The poll detects how the candidates might fare if people went to the polls and voted, but organizing a caucus participation system is a dissimilar format that could produce substantially different results.
For the Democrats, headlines continue to suggest that Vermont Sen. Bernie Sanders is gaining on Hillary Clinton, but his movement is negligible. According to PPP, Clinton leads Sanders 52-25 percent, which isn’t markedly different than what we have previously seen.
No other candidate scores in double-digits. Former Maryland Gov. Martin O’Malley registers seven percent, with ex-Virginia Sen. Jim Webb attracting three percent, and former Rhode Island Governor and Sen. Lincoln Chafee barely scratching the polling surface at one percent. The poll did not include Vice President Joe Biden.
The methodology has two flaws for the Democrats. As on the Republican side, the sample is based upon “usual primary voters” and not caucus attenders. Considering that Clinton will likely have a superior campaign ground organization to Sanders, her numbers will probably increase in the caucus format.

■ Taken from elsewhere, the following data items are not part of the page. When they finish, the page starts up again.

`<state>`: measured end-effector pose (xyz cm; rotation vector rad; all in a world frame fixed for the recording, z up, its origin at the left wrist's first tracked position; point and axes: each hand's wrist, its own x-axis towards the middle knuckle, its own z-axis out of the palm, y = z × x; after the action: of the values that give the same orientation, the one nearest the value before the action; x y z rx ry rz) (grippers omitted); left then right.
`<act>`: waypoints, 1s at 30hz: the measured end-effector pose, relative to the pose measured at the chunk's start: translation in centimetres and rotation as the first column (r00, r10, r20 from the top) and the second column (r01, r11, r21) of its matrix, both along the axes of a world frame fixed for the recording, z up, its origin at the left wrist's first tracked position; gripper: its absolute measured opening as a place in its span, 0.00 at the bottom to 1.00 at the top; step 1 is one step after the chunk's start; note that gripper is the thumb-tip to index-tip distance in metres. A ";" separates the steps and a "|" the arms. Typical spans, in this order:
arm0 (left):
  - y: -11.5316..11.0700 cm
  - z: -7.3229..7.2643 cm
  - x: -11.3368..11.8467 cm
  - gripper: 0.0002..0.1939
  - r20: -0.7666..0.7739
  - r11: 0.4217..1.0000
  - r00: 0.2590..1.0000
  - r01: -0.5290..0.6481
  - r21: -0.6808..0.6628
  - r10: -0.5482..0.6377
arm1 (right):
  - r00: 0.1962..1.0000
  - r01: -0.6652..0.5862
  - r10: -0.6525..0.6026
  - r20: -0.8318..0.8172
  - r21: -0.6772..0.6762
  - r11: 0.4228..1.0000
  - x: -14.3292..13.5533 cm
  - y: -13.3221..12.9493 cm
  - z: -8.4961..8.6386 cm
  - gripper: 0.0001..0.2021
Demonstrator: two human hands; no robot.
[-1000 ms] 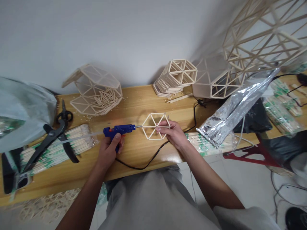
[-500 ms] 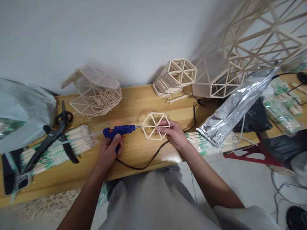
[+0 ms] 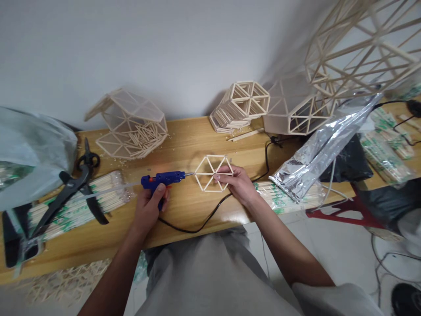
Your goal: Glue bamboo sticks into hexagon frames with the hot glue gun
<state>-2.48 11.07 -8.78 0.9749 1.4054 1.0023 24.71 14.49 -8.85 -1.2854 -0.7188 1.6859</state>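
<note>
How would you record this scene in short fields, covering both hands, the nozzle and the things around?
Left hand: holds a blue glue gun
Right hand: pinches a hexagonal stick frame
Nozzle: at the frame's left corner; touching or not, cannot tell
Behind: stack of similar frames; lattice-sided container holding short sticks
Left side: black cutters over packaged sticks

Over the middle of the table (image 3: 190,210), the glue gun (image 3: 164,177) in the left hand (image 3: 151,204) has its nozzle (image 3: 190,174) at the left corner of the stick frame (image 3: 207,174) in the right hand (image 3: 241,184). Along the back edge, left to right: a box (image 3: 141,107) with sticks (image 3: 146,138) inside, a frame stack (image 3: 230,109), a second box (image 3: 279,105). Near the left end, shears (image 3: 70,186) lie across a stick packet (image 3: 113,195), beside what may be a phone (image 3: 9,241).
</note>
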 end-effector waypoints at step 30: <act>0.0 -0.2 0.0 0.30 -0.008 1.000 1.000 -0.014 -0.006 0.014 | 1.000 -0.019 0.019 0.022 0.011 1.000 0.1 0.0 -0.1 0.16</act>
<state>-2.50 11.07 -8.94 0.9666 1.4233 1.0045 24.77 14.47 -8.92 -1.2949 -0.7546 1.6826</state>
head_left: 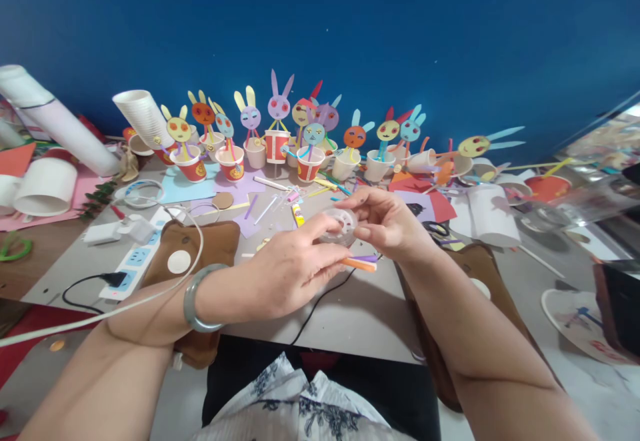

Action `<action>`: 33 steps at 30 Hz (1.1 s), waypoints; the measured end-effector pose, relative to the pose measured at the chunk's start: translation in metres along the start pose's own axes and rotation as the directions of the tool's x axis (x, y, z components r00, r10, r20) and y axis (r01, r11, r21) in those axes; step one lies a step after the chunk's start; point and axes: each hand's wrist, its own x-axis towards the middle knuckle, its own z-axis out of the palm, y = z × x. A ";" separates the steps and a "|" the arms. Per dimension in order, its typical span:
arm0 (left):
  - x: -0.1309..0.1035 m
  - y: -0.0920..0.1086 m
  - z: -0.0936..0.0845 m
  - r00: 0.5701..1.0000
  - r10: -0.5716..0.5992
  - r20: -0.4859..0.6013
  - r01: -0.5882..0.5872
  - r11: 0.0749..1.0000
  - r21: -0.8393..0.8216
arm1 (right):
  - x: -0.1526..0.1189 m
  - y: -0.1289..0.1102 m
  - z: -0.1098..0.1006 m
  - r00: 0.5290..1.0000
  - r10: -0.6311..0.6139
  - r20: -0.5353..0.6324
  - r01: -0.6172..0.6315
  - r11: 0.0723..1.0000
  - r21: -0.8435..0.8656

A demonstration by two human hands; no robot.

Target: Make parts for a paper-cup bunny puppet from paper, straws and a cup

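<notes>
My left hand (285, 268) is closed around a roll of clear tape (344, 221). Folded paper strips (364, 265), orange and purple, stick out from between the same hand's lower fingers. At the roll's right side, my right hand (387, 224) has its thumb and fingertips pinched at the rim. Whether a loose end of tape lies between those fingertips is too fine to make out. Both hands are over the grey table (345, 321). Just beyond them lie a small yellow glue tube (298, 214) and scattered strips of paper.
Paper cups holding rabbit-faced paper figures (279, 108) line the blue wall. At left are a stack of white cups (143, 118), a power strip (133, 261) and a white cable crossing my left forearm. A white cup (493, 214) lies at right, near red paper (440, 204).
</notes>
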 end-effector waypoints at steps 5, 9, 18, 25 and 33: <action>-0.001 0.001 0.001 1.000 0.013 0.024 -0.013 1.000 -0.025 | 0.001 0.000 0.000 0.998 0.037 0.052 -0.039 0.999 0.029; -0.002 0.001 0.001 1.000 -0.014 0.026 0.014 1.000 0.004 | 0.001 0.000 0.000 0.997 0.061 0.036 -0.063 0.997 0.038; -0.004 0.004 -0.001 0.998 -0.029 0.060 0.028 0.999 0.024 | 0.002 -0.003 -0.004 0.987 0.095 0.127 -0.101 0.994 0.042; -0.003 0.004 -0.002 0.996 -0.041 0.073 0.041 0.999 0.006 | 0.001 -0.004 -0.003 0.987 0.112 0.111 -0.120 0.991 0.065; -0.001 0.000 -0.005 1.000 -0.008 0.015 0.008 1.000 -0.002 | 0.000 0.002 -0.005 0.996 0.077 0.039 -0.079 0.996 0.043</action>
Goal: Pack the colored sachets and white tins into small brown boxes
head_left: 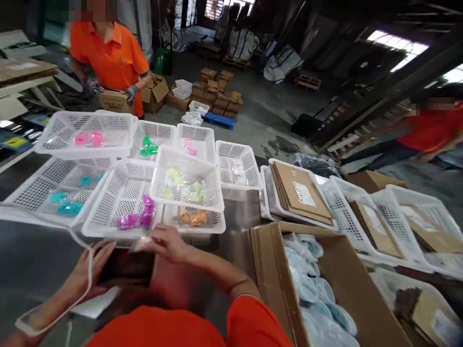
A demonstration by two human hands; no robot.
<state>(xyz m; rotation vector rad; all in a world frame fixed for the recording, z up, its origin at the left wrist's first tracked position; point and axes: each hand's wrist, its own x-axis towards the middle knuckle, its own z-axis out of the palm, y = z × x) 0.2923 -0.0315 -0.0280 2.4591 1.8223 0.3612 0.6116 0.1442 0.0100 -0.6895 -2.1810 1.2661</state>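
Note:
An open small brown box [126,270] stands at the near table edge, its dark inside facing up. My left hand [92,267] is wrapped round the box's left side. Over the box's right rim, my right hand [164,243] pinches a small clear plastic packet [142,243]; its contents are too blurred to make out. Just beyond is a white basket [103,212] with magenta pieces [146,212] in clear bags. Orange pieces [193,218] lie in the basket to its right, under a tilted basket [213,193] with yellow-green pieces [197,193].
Other white baskets hold teal [70,208], pink [88,139] and green pieces [148,146]. At right, a large carton [267,250] holds wrapped round items [307,286], near baskets of flat cardboard [302,193]. A person in orange [108,53] stands across the table; another in red [430,125] is at right.

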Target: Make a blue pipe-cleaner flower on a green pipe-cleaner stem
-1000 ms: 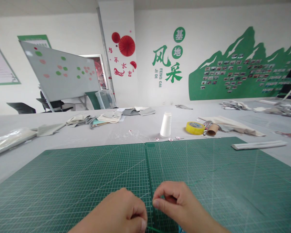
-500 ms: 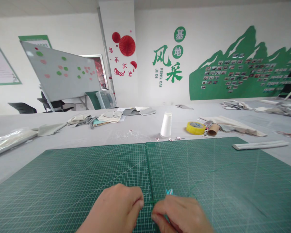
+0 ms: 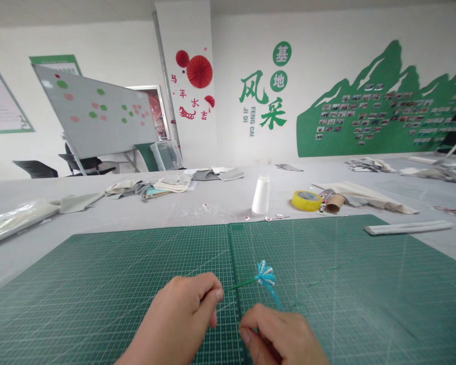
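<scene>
Pinched between the thumb and fingers of my left hand (image 3: 186, 309) is the green stem of a small blue and white flower (image 3: 266, 274). The flower points to the right, above my right hand, and blue strands hang from it. My right hand (image 3: 279, 332) is closed with thumb and forefinger together; whatever lies between them is too small to make out. Both hands are over two green cutting mats (image 3: 155, 258) that meet near the middle. A thin green strand (image 3: 319, 279) runs across the right mat.
Behind the mats stand a white thread cone (image 3: 261, 195), a yellow tape roll (image 3: 306, 201) and a cardboard tube (image 3: 334, 203). Cloth pieces (image 3: 173, 182) lie at the back, a rolled cloth (image 3: 408, 227) at the right, a plastic-wrapped bundle (image 3: 19, 220) at the left.
The flower has risen into fuller view above my right hand, with its green stem showing. My left hand has lifted slightly; my right hand has hardly moved.
</scene>
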`<state>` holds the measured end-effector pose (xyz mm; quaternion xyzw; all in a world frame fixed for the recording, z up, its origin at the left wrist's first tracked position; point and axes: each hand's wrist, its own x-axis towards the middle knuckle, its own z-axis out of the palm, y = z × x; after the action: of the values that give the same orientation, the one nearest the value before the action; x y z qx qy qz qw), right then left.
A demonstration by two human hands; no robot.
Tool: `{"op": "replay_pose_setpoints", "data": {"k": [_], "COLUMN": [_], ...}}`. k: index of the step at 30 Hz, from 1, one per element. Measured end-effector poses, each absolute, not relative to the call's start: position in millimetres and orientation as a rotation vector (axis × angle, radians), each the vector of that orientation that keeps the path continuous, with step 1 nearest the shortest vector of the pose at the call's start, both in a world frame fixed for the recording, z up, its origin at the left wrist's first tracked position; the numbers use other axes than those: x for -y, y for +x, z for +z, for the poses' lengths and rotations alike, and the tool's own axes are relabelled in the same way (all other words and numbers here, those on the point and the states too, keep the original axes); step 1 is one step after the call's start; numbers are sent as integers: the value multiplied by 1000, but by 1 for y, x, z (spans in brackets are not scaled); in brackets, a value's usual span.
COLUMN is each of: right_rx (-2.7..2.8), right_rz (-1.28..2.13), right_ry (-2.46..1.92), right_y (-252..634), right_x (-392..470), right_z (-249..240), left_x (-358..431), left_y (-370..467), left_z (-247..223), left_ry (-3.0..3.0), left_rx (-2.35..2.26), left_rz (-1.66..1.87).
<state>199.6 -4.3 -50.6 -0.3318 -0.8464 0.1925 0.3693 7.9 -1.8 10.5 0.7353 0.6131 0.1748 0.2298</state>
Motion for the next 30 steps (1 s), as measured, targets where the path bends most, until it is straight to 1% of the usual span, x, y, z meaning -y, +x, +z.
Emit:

Excluding Biden, however, may be the bigger problem. Since the Vice President is seriously considering entering the race, the poll does not provide an accurate depiction of the electorate’s position without his presence.
Webb and Chafee are the two candidates who have upside down favorability ratings. Webb records a 16:21 percent negative ratio, while Chafee, a former Republican, scores 9:22 percent.
Clinton does extremely well on the favorability question among members of her own party, scoring 75:15 percent. Again, we see the pattern that virtually all of her negative ratings, which normally do produce overall upside-down ratios, come almost wholly from Republicans and Independents.